## REQUIRED WORK
For the word "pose", return each line of the data in which it occurs.

## SUPPLIED INFORMATION
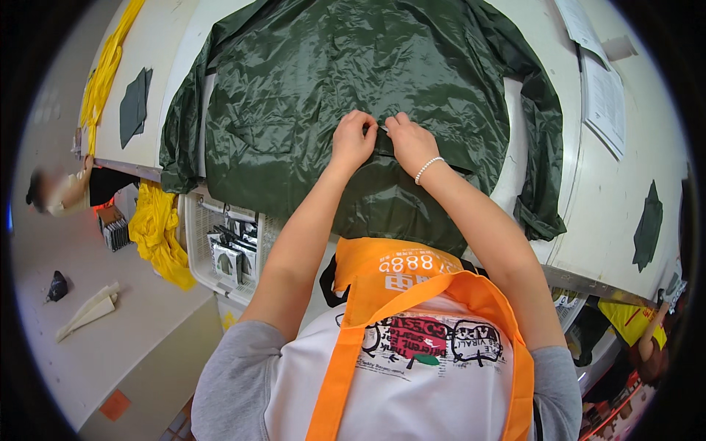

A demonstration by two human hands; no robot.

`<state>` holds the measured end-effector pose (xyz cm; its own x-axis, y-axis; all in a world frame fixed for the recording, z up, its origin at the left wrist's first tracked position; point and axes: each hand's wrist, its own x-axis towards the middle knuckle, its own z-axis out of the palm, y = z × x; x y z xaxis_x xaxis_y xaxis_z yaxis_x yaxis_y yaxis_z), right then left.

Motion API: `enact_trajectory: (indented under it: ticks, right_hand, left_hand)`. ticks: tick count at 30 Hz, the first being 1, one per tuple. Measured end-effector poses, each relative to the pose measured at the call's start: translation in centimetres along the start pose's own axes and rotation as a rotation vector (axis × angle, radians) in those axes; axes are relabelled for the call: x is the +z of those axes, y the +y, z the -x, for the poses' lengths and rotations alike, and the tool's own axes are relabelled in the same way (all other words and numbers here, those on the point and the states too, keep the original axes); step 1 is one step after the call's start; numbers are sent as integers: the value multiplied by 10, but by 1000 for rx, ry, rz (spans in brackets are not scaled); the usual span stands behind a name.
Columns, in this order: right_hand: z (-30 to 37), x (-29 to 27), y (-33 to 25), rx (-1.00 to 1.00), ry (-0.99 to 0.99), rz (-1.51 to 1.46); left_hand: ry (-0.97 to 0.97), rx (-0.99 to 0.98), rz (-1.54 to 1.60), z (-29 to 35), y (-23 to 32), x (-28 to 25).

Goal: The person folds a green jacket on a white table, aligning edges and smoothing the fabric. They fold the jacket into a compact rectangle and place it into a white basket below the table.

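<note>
A shiny dark green raincoat (294,95) lies spread across the white table, its sleeves stretched out to both sides. Over its lower front, my left hand (354,140) is closed, thumb and fingertips pinched together at the fabric. My right hand (413,145), with a beaded bracelet at the wrist, is closed just beside it, fingers bent down on the cloth at a flap-like fold. A tiny whitish bit shows between the fingertips, too small to name. The raincoat's near hem hangs over the table edge towards my orange apron (397,257).
Dark green fabric pieces lie left (133,108) and right (647,228) on the table (599,198). Papers (603,103) rest at far right. Below the left edge, a white basket (197,239) holds packets beside yellow cloth (156,231). Other people (66,192) work at both sides.
</note>
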<state>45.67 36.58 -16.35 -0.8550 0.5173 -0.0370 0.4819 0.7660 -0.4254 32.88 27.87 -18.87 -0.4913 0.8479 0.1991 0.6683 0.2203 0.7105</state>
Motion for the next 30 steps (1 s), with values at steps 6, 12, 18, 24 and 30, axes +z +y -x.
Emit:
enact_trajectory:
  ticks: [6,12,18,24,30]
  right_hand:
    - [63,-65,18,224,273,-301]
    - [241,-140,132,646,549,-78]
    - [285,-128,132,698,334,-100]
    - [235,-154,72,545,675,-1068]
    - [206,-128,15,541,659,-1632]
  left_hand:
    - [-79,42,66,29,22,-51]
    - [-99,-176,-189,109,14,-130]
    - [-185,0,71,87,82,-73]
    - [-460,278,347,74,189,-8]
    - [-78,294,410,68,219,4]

## ANSWER SPACE
`<state>` holds the measured end-effector pose (xyz cm; its own x-axis, y-axis; all in a world frame fixed for the recording, z up, its origin at the left wrist's first tracked position; point and axes: each hand's wrist, its own x-axis towards the middle knuckle, its own z-axis out of the palm, y = z × x; x y z xaxis_x xaxis_y xaxis_z yaxis_x yaxis_y yaxis_z), right then left.
Motion API: `enact_trajectory: (indented under it: ticks, right_hand, left_hand)`. ticks: tick count at 30 Hz, the first being 1, one per tuple. Measured end-effector poses, each relative to the pose measured at the call's start: translation in centimetres along the start pose's own axes and rotation as a rotation vector (axis × angle, radians) in those axes; axes are relabelled for the call: x is the +z of those axes, y the +y, z the -x, for the poses' lengths and rotations alike, and the tool's own axes are relabelled in the same way (all other words and numbers here, those on the point and the states too, keep the original axes); step 1 is one step after the call's start; numbers are sent as integers: the value multiplied by 10, but by 1000 for rx, ry, rz (spans in brackets are not scaled); the usual span stands behind a name.

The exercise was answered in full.